§ **ASSIGNMENT**:
Keep to one stretch of the data below, the lines from the one with "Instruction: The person" up to and including the one with "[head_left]", and return that stretch exactly.

§ **DATASET CONTENT**:
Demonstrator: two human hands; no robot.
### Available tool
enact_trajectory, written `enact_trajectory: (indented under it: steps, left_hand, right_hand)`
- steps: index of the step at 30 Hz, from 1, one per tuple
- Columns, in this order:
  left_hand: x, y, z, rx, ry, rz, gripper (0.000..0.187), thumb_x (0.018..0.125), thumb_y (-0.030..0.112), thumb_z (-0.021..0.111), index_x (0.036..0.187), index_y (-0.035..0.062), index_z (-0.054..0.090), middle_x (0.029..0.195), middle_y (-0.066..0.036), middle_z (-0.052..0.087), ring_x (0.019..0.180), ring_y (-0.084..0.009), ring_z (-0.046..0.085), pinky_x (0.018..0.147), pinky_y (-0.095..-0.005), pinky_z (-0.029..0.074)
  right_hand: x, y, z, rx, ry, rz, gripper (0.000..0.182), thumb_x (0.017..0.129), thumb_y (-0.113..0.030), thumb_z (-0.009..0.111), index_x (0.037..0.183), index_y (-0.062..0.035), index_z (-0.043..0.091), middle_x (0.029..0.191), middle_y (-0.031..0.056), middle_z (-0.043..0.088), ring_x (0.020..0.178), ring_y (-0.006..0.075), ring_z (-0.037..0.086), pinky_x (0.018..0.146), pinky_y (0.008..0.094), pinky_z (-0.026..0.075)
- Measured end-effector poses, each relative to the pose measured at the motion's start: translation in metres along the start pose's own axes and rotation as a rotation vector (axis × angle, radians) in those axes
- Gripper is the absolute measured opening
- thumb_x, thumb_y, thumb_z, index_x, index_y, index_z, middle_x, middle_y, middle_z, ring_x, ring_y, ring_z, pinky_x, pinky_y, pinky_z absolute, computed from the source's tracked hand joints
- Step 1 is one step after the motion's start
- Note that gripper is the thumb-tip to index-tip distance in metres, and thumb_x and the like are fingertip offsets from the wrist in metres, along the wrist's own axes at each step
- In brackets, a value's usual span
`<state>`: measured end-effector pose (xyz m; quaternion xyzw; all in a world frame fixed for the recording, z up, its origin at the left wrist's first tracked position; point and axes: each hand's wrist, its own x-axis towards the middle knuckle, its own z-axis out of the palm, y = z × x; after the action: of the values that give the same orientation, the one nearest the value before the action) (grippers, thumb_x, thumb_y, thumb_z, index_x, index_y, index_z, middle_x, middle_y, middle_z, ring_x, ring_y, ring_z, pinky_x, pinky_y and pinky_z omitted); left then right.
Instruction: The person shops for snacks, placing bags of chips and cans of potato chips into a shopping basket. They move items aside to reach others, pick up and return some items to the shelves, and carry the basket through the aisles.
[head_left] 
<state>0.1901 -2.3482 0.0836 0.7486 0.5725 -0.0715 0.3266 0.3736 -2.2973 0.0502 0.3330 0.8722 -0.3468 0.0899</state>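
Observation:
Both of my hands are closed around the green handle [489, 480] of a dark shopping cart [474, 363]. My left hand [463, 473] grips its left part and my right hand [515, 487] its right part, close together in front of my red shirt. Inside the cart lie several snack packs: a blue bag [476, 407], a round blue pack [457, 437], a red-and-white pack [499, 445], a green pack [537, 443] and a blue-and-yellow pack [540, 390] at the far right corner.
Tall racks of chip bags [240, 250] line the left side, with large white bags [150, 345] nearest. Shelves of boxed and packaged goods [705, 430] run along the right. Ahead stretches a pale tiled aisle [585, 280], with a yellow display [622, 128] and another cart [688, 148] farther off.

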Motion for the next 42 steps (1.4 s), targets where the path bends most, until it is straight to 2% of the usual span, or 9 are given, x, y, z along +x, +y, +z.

§ **EXERCISE OUTPUT**:
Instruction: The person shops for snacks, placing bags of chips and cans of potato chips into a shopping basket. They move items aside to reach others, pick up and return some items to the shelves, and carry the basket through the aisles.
[head_left] 

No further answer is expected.